[Assigned task]
Report how many lines in the records below hold "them", with no other output.

[Available records]
-- Opening Marker --

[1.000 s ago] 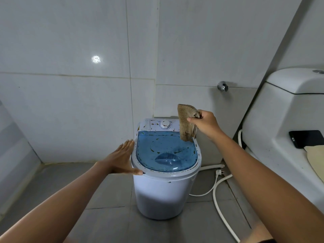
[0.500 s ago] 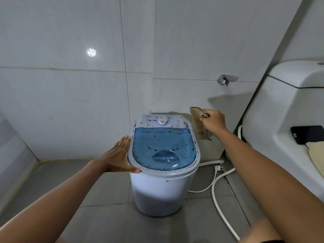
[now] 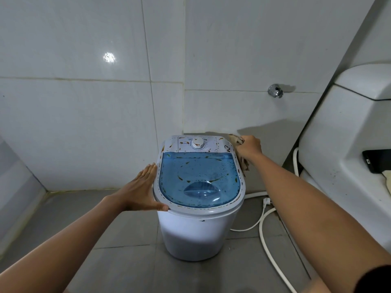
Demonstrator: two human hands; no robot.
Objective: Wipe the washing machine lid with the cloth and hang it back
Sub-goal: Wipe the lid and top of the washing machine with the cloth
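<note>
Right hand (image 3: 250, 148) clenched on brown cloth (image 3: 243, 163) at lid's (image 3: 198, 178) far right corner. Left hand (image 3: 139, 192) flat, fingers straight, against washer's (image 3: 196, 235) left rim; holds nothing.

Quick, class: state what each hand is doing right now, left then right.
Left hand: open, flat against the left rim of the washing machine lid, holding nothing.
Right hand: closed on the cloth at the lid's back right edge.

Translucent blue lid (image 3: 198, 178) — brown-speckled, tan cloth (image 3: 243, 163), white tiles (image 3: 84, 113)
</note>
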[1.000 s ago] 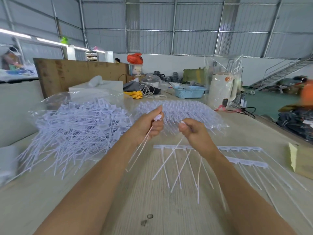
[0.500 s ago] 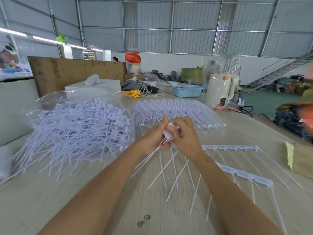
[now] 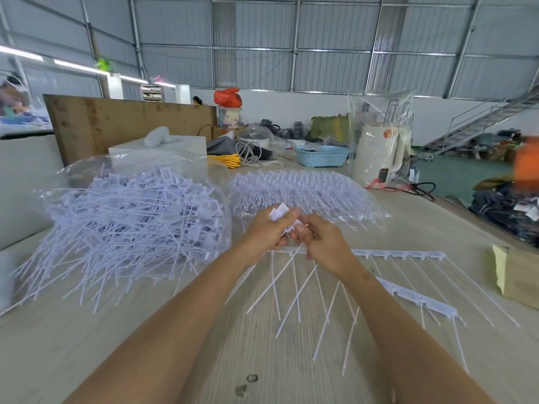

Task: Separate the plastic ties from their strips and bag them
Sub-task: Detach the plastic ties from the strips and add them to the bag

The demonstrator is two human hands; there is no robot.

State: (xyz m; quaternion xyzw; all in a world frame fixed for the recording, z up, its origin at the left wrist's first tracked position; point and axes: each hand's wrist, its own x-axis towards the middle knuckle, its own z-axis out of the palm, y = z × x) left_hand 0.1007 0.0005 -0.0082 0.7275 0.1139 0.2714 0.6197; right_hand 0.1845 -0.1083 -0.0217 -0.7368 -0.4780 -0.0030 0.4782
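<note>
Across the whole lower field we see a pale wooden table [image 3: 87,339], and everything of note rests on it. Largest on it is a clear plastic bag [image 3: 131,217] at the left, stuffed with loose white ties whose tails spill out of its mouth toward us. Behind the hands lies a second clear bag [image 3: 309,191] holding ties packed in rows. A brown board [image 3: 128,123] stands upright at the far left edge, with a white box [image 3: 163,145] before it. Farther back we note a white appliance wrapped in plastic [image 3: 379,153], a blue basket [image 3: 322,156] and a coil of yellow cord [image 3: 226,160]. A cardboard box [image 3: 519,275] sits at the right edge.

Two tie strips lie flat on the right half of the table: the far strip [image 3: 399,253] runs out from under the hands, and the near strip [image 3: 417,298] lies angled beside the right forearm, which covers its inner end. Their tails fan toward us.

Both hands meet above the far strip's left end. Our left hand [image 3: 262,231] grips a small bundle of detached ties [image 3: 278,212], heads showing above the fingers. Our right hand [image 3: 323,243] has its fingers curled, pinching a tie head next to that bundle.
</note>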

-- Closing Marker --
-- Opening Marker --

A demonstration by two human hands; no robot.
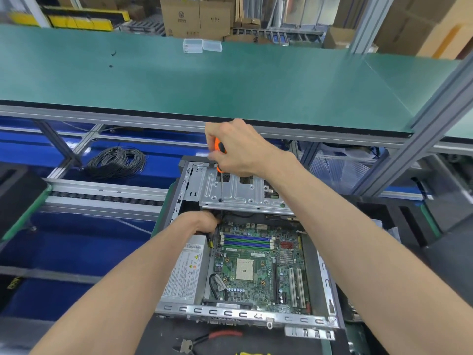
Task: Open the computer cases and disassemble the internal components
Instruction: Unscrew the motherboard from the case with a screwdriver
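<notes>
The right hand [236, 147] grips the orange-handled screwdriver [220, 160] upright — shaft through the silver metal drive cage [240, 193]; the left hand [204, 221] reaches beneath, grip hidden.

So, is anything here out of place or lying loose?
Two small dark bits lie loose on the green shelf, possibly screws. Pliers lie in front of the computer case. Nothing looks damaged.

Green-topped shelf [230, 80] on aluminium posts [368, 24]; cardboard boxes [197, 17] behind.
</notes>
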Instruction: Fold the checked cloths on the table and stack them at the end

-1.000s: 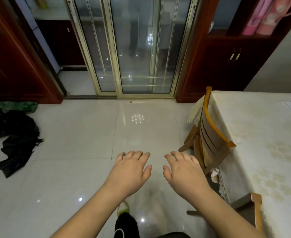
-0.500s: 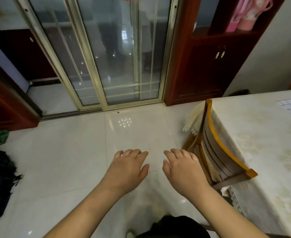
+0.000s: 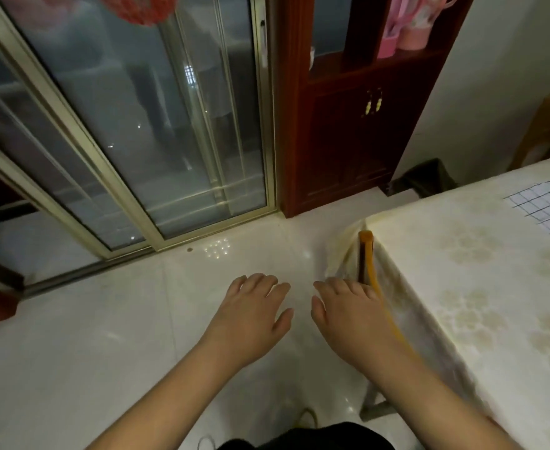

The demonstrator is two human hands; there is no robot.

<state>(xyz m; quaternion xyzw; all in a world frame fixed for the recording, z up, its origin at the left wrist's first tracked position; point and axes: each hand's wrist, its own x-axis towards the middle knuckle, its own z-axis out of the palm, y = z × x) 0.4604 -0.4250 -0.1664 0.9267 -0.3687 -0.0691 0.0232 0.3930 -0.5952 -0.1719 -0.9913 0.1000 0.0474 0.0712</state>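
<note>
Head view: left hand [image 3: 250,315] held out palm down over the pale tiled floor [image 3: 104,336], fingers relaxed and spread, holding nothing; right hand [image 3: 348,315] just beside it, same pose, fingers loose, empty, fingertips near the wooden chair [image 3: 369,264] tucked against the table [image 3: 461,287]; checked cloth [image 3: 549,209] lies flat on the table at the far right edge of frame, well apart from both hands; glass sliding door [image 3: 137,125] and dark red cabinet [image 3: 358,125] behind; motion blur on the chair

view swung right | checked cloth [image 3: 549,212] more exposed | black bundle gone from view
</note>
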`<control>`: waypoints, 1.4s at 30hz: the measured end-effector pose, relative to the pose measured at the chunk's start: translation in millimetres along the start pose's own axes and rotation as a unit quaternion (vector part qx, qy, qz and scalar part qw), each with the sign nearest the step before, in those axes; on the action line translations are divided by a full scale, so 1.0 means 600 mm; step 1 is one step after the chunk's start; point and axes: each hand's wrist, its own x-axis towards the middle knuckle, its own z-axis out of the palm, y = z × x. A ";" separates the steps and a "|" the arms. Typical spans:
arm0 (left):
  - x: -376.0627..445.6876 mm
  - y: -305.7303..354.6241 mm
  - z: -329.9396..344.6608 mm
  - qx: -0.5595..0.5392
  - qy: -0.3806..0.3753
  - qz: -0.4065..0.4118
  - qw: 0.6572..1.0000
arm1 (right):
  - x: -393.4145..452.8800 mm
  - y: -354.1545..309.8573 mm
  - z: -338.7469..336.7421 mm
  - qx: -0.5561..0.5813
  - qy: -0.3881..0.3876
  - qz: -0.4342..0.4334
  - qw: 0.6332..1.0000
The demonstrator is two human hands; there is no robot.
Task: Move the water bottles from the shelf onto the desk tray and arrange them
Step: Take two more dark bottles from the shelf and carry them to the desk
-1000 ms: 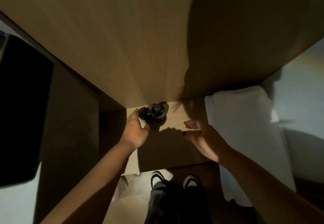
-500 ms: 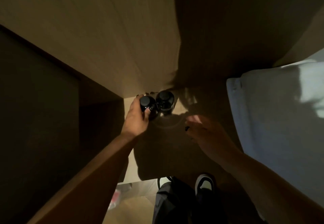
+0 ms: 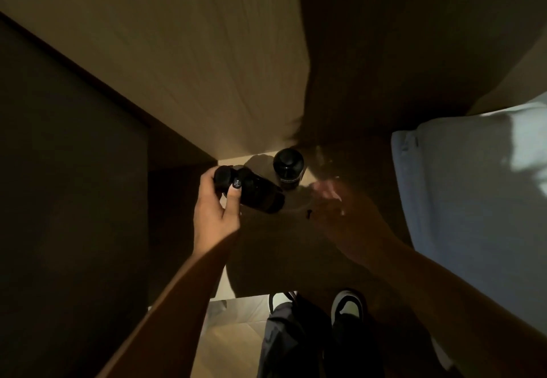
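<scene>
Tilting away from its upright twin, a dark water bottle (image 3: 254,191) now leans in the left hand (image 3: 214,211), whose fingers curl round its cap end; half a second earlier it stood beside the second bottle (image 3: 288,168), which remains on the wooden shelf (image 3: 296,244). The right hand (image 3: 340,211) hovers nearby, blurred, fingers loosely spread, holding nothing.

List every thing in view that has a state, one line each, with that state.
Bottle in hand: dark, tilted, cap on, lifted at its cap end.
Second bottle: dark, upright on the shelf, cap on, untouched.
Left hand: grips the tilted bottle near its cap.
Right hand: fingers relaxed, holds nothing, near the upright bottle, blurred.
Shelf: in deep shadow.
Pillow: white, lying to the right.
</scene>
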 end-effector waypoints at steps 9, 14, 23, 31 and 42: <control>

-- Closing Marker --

[Result for this task]
5